Oh my, I thought. What kind of delightfully idiotic question could this stupid woman have? I readied my pen because I knew whatever it was would have to be written down and preserved in the annuls of time for all to enjoy with disbelief.
And despite my wildest notions of how dumb the question would be, it was worse.
“Are they going to have Wi-Fi in the delivery room? Because I’d like to be able to update my Facebook page while I’m in labour.”
I shit you not.
Ask my wife.
I couldn’t dream up such a question.
The room went silent.
Except for me, I told her what she clearly already knew. “Lady, you are great. Really. Really great. You’re gonna be a great mum.”

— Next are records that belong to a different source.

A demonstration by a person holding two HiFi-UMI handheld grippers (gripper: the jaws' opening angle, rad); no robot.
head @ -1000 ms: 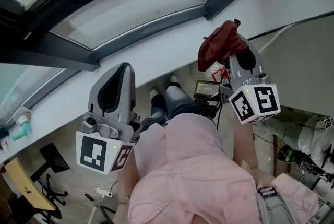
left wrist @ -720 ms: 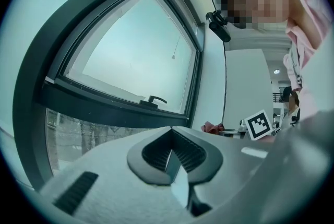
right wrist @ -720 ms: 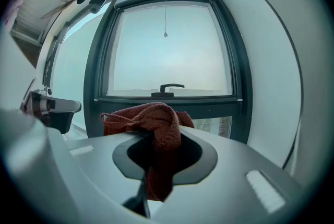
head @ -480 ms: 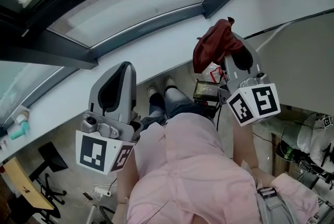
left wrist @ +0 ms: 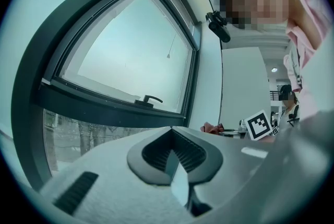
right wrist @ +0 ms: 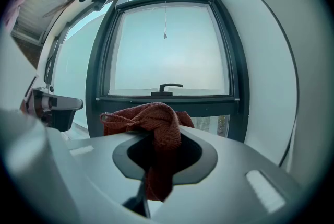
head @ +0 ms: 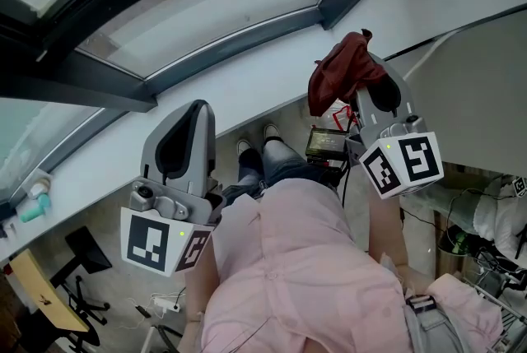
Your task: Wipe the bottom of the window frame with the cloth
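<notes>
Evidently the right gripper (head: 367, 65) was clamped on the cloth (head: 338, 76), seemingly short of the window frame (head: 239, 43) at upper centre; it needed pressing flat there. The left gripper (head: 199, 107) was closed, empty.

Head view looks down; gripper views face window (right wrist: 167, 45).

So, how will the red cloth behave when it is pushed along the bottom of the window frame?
The cloth is probably floppy: it hangs in folds over the jaws that pinch it. It looks light, a bunched knit rag. Pushed along the window frame, it will likely crumple and drag rather than slide flat.
</notes>
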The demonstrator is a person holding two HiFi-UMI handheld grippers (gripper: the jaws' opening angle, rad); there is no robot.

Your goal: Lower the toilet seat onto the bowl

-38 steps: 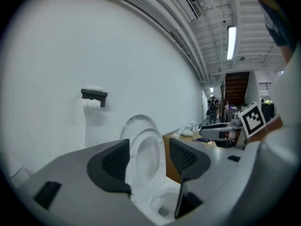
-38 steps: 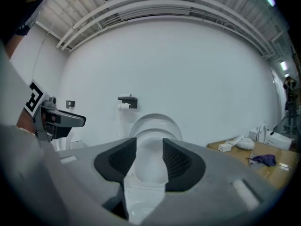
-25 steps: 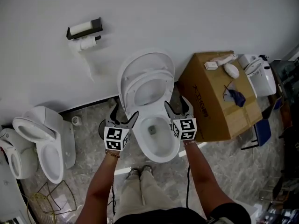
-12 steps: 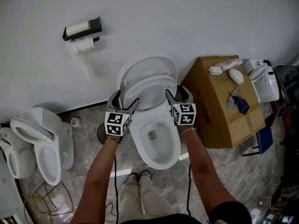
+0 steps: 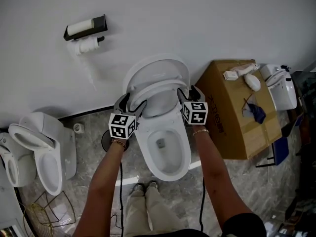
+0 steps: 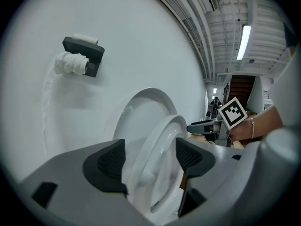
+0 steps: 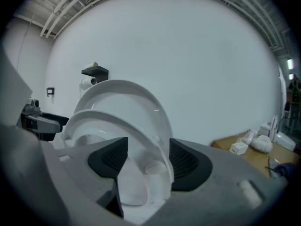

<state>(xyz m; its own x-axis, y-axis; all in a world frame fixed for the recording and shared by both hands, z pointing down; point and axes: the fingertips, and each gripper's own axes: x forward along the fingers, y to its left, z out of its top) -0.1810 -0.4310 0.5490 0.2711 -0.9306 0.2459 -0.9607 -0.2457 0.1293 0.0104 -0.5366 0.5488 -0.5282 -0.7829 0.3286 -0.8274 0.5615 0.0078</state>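
Observation:
A white toilet stands against the wall in the head view, its lid point(image 5: 158, 69) upright. The seat point(image 5: 154, 89) leans a little forward of the lid, above the bowl point(image 5: 165, 154). My left gripper point(image 5: 132, 104) is at the seat's left edge and my right gripper point(image 5: 189, 92) at its right edge. In the left gripper view the left gripper point(image 6: 149, 160) has just been closing; the seat rim point(image 6: 162, 140) stands between its pads with gaps on both sides. In the right gripper view the right gripper point(image 7: 146, 158) is open around the seat rim point(image 7: 136, 126).
A toilet-paper holder point(image 5: 85, 27) hangs on the wall at upper left. A cardboard box point(image 5: 232, 117) with small white items stands close to the toilet's right. A second toilet point(image 5: 47, 149) and a wire basket point(image 5: 47, 212) are at the left. My legs stand before the bowl.
Both grippers have moved away from me, from beside the bowl to the raised seat's two edges, so the seat rim now lies between each pair of jaws.

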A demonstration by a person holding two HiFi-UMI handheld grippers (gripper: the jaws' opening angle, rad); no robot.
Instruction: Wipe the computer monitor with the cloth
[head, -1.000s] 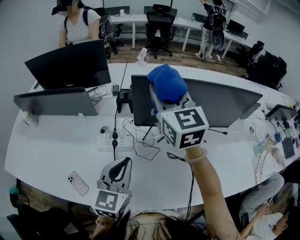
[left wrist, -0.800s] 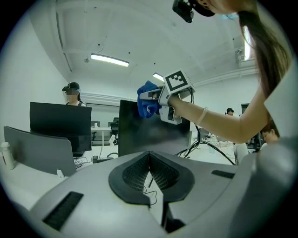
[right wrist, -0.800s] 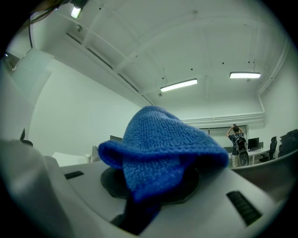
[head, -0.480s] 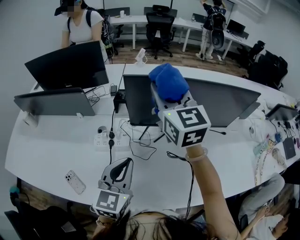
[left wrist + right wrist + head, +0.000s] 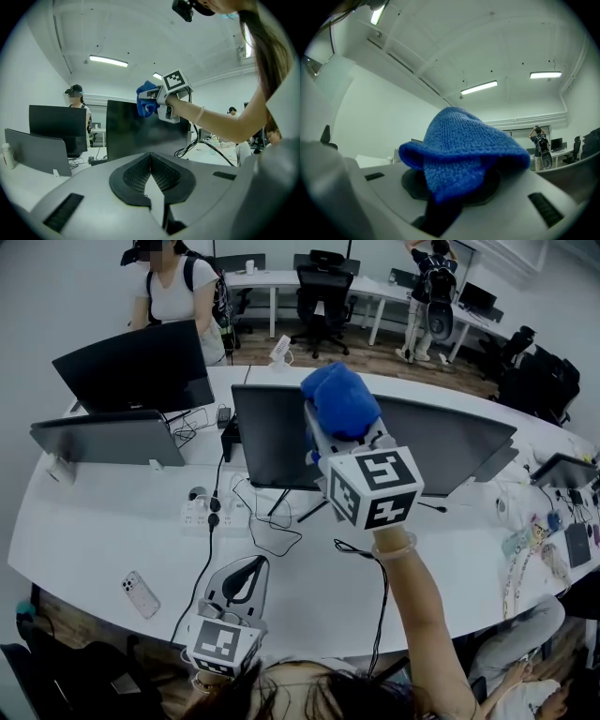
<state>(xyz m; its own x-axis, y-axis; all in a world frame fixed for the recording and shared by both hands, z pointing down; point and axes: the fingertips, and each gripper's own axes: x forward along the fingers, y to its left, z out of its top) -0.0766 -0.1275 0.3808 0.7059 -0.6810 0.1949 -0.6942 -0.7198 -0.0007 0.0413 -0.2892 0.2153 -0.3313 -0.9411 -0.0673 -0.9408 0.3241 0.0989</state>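
Right gripper view: right gripper jaws clamped on cloth, bunched forward as a pad. Head view: cloth at monitor top edge, probably to start wiping. Left gripper jaws together, empty, idle by desk front edge.

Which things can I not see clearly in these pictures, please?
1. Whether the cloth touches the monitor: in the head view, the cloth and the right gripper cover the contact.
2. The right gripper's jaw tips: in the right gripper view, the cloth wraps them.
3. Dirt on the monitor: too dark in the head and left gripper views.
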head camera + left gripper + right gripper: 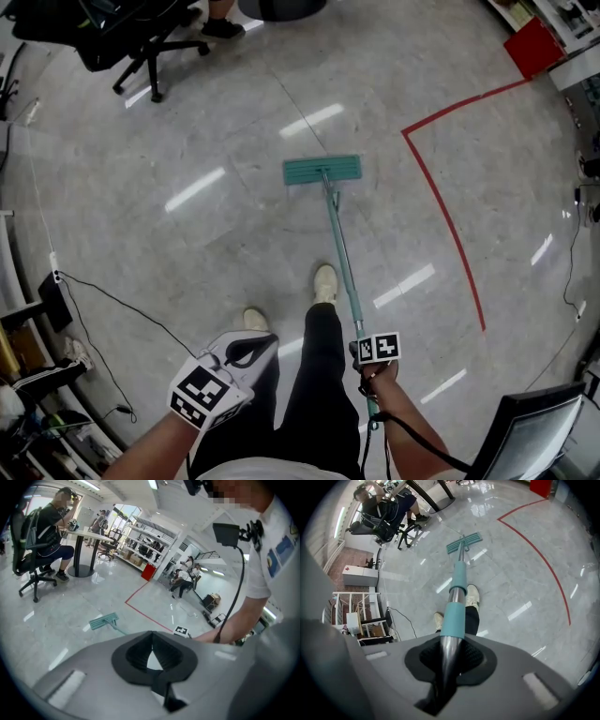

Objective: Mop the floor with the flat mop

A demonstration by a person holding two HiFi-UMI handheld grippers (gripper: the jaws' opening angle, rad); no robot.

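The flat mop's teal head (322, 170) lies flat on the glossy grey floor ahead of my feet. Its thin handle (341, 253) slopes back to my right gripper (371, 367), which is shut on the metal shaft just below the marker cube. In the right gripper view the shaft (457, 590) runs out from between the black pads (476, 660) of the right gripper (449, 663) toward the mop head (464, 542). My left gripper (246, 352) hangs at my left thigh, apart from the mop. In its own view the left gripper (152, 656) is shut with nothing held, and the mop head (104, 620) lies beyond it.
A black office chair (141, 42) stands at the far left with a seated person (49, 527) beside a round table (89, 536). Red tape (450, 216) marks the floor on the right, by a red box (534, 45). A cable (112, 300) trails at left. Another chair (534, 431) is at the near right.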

These are the future parents of America and we wonder why we are on a doomed planet.
We’re fucked.
Every last one of us.
Go post that on your Facebook page.
WE. ARE. FUCKED.
CHRIS NIERATKO
For more stupid, go to Chrisnieratko.com











Reader Comments
August 3rd, 2009
10:30 am
i’ve never been one to get into the bush trimming. i drop hints about hedge trimmers and usually the next day things are back to where they should be.
August 3rd, 2009
10:31 am
My jaw actually bounced on the floor after reading that final question. are you shitting me?! that is hilarious. i dont know if i could have actually laughed about it at the time, would have been way to concerned.
August 3rd, 2009
10:31 am
Chris Nieratko is my hero.
August 3rd, 2009
10:31 am
so she partied in atlantic city when she was seven months pregnant? what the fuck was she doing?
August 3rd, 2009
10:32 am
im a fan of your classy photography. sucks your not getting action though. still soon enough it will be back to normal, perhaps a bit looser? sorry
August 3rd, 2009
10:32 am
i dont know i feel worse for, the baby with the cunt parents, or hte baby with the moron dad.
August 3rd, 2009
10:32 am
Ok, this one was really funny. Well done
August 3rd, 2009
10:32 am
Mr. & Mrs. Cunt. Hahahaha.
August 3rd, 2009
10:33 am
who WOULDN’T want to update their facebook while in labor?! i mean, i would be twittering the moment my water splashed to the floor!
August 3rd, 2009
10:33 am
i would of just lost my shit all together. hopefully the wi-fi in the room will seep into the newborn’s brain and up mrs. cunts vag, making the world a better place.
August 3rd, 2009
10:34 am
LOL.. labor can be pretty boring if you get an epidural and can’t move out of the hospital bed. Most hospitals nowadays do have WiFi and that includes delivery rooms.
You guys should be doing the dirty every chance you get what is up with that? Did they discuss stretching the perineum in your Lamaze class. OH YEAH!!
August 3rd, 2009
10:34 am
so sad..so sad.
August 3rd, 2009
10:34 am
your wife is hot. i can see why you got her preggers.
August 3rd, 2009
10:35 am
This is excellent. I’m still trying to laugh my shock away.
August 3rd, 2009
10:35 am
of course she’s not fucking you right now…you’re the jerk who put that really uncomfortable bump in her stomach and made her ankles fill with water. you better hope she likes the kid when its born or she won’t let you put it back in for fear of making another one.
August 3rd, 2009
10:36 am
What’s with the drawing of the bald guy with his eyes closed and sporting a big moustache? Is he the guy who does the episiotomy? I shall look out for him.